=== Description of the task ===
Exactly one number should make up the answer: how many lines of the listing contain the string "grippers".

Segment Start: Excerpted records

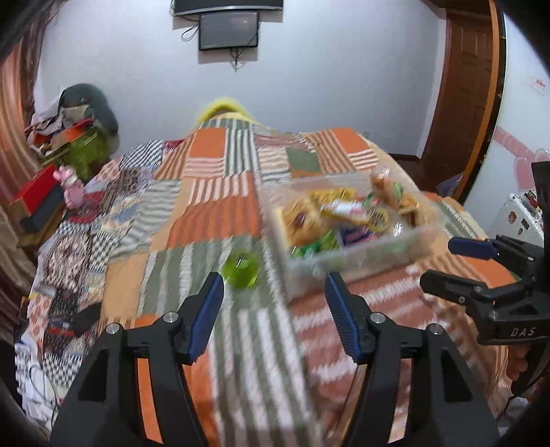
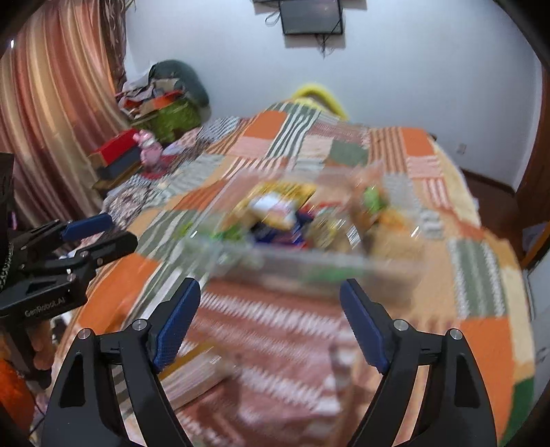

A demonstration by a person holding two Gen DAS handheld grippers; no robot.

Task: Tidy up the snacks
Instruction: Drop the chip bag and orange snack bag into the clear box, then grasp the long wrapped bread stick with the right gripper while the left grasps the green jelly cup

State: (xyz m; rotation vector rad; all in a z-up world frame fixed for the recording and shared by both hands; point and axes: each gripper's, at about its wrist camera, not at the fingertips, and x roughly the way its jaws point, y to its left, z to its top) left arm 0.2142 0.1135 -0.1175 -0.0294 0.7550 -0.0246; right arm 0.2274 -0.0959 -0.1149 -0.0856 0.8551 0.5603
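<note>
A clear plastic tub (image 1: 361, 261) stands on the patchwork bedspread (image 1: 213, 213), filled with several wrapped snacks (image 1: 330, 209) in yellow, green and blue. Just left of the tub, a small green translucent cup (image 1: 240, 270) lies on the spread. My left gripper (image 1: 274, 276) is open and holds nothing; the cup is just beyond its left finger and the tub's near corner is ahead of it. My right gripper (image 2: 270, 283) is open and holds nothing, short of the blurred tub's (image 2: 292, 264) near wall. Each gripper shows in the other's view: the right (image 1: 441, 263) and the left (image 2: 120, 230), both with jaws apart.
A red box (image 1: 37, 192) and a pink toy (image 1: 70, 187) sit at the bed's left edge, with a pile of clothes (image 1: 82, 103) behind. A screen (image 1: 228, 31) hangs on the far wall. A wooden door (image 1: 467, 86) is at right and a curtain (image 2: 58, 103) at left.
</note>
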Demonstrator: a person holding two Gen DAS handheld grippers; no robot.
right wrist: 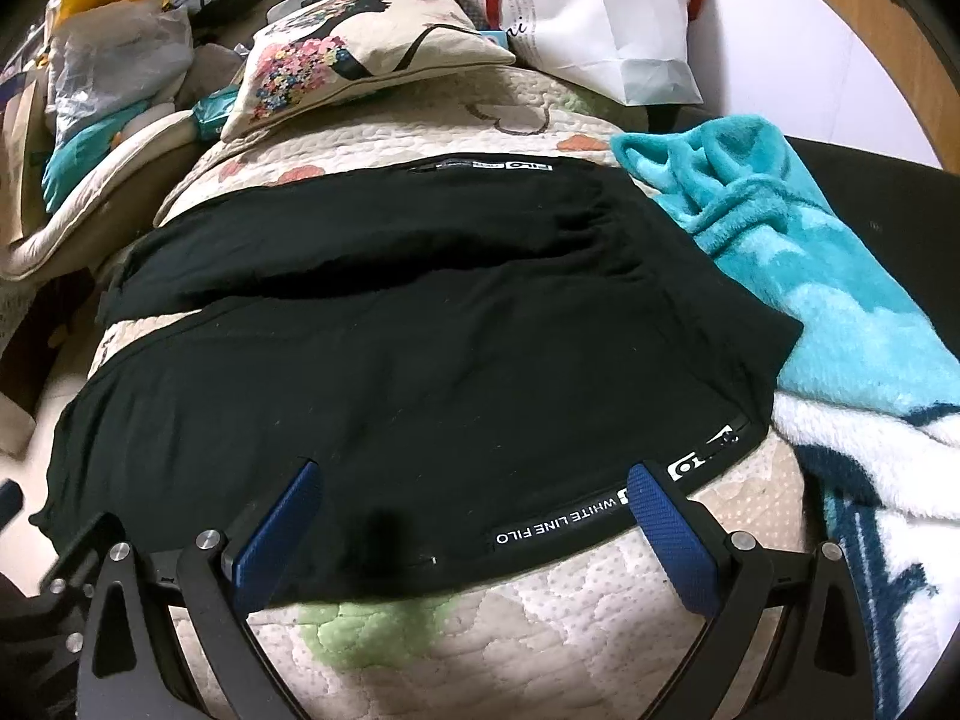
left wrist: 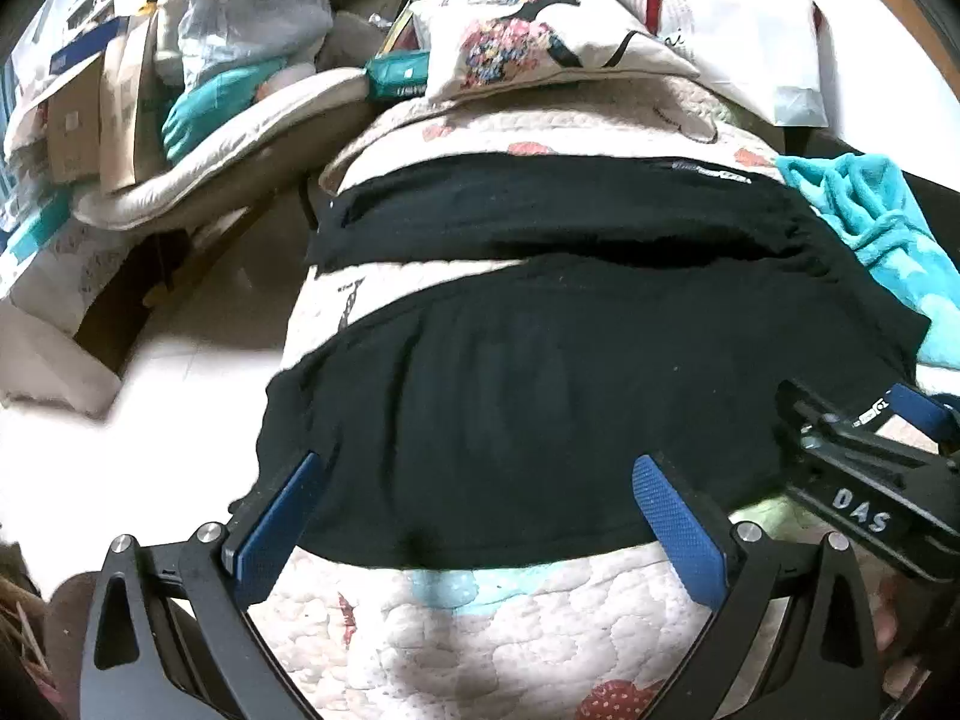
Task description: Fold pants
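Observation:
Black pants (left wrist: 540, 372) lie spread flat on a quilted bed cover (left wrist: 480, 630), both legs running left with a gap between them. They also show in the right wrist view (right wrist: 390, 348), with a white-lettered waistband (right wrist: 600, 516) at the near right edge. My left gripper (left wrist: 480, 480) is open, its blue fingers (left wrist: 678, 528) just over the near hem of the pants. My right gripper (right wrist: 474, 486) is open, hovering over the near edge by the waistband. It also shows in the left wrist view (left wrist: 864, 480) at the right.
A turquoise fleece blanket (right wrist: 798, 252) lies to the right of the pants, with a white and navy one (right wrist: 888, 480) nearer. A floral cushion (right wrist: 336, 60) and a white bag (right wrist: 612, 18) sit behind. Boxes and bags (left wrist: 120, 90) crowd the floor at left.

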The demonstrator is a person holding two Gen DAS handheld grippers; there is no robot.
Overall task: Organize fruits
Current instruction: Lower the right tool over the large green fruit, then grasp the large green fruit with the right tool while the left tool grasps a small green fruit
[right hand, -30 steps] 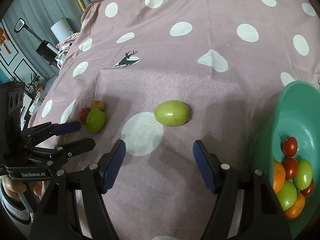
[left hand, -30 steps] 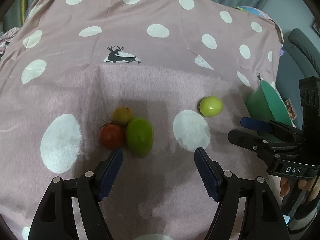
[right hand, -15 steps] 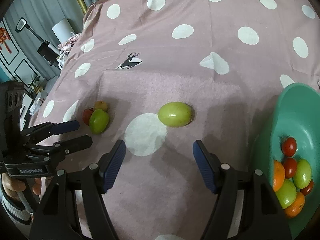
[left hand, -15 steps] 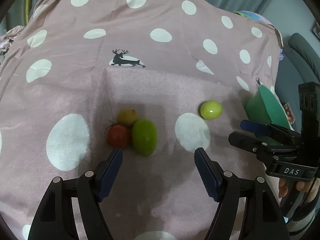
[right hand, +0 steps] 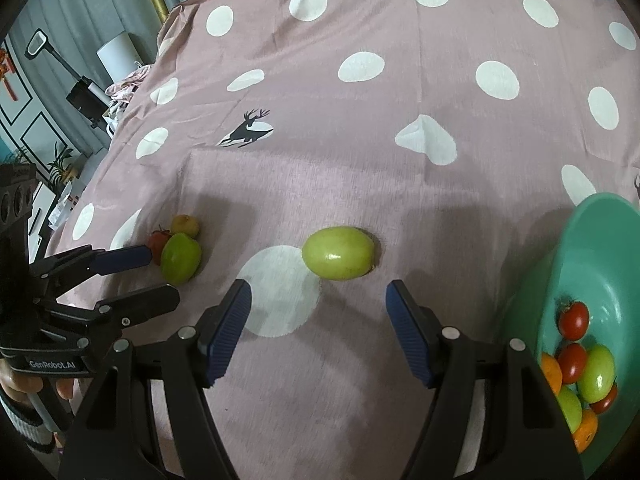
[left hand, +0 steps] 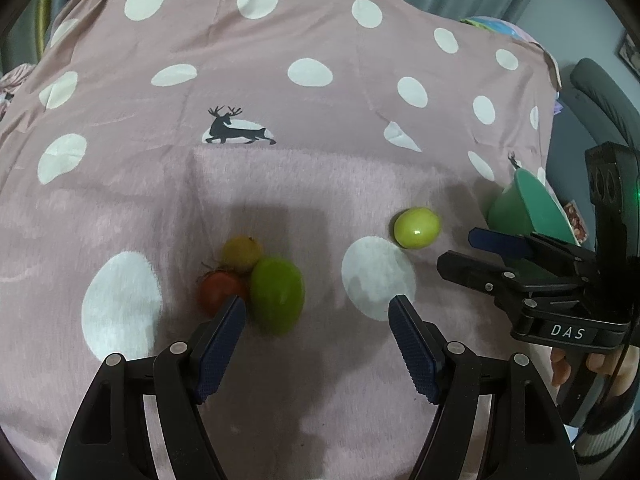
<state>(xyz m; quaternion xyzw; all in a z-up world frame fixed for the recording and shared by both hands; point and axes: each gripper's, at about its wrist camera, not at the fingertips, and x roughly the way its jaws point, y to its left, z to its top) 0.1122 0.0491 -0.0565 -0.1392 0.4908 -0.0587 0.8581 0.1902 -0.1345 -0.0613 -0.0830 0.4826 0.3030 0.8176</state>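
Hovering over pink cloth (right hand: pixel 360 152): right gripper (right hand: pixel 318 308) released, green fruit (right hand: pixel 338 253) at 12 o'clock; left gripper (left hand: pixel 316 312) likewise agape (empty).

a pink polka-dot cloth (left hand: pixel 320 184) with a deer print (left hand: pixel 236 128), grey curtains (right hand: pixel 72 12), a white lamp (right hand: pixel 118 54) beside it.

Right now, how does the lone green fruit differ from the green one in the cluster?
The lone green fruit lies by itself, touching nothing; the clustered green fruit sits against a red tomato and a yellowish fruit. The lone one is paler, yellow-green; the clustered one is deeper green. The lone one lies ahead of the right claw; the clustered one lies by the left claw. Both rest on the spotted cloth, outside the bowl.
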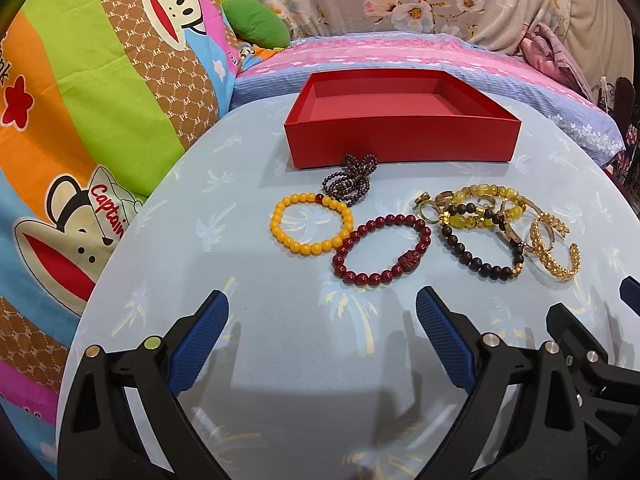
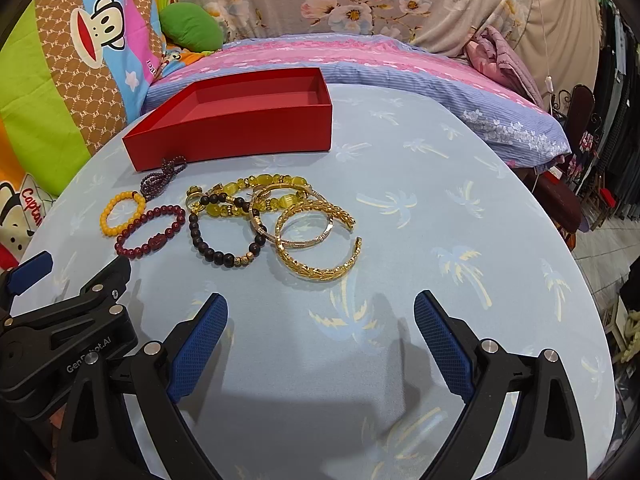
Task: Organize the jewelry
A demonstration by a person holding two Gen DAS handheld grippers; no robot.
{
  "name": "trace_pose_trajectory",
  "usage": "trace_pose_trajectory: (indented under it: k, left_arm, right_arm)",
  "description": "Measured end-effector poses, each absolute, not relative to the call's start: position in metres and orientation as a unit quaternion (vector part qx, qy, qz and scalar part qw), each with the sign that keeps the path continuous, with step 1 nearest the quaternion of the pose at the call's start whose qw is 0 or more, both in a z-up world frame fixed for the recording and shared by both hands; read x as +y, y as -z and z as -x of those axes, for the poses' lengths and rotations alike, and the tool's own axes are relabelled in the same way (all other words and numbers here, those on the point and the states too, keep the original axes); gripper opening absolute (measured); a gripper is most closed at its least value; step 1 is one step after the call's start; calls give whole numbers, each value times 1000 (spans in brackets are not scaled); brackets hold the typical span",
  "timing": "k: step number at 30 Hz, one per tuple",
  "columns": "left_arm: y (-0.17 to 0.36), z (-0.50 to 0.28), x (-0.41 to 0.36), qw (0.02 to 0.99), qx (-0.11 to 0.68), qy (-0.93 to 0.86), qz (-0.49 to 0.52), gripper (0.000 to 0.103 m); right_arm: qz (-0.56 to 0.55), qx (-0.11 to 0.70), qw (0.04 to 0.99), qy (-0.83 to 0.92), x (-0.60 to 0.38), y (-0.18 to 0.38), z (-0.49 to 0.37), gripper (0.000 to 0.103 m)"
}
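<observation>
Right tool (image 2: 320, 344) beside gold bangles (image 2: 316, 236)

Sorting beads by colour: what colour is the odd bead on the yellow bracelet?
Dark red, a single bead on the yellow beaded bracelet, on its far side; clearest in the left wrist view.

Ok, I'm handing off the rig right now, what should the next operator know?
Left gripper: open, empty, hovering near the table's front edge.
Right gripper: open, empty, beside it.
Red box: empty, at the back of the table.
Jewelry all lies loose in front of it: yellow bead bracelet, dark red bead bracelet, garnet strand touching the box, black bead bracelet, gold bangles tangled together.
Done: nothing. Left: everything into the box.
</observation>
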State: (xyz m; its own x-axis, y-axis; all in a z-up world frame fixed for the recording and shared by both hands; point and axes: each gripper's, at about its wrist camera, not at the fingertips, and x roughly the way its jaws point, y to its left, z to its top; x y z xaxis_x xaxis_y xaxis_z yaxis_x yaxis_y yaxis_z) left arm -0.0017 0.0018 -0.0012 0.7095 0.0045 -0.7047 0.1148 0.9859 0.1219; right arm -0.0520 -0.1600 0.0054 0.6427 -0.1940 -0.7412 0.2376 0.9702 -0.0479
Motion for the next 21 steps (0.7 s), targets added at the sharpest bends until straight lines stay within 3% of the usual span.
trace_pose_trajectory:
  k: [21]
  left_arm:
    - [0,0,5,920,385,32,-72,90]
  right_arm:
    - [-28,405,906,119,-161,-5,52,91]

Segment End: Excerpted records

=== Solution for this exercise ===
4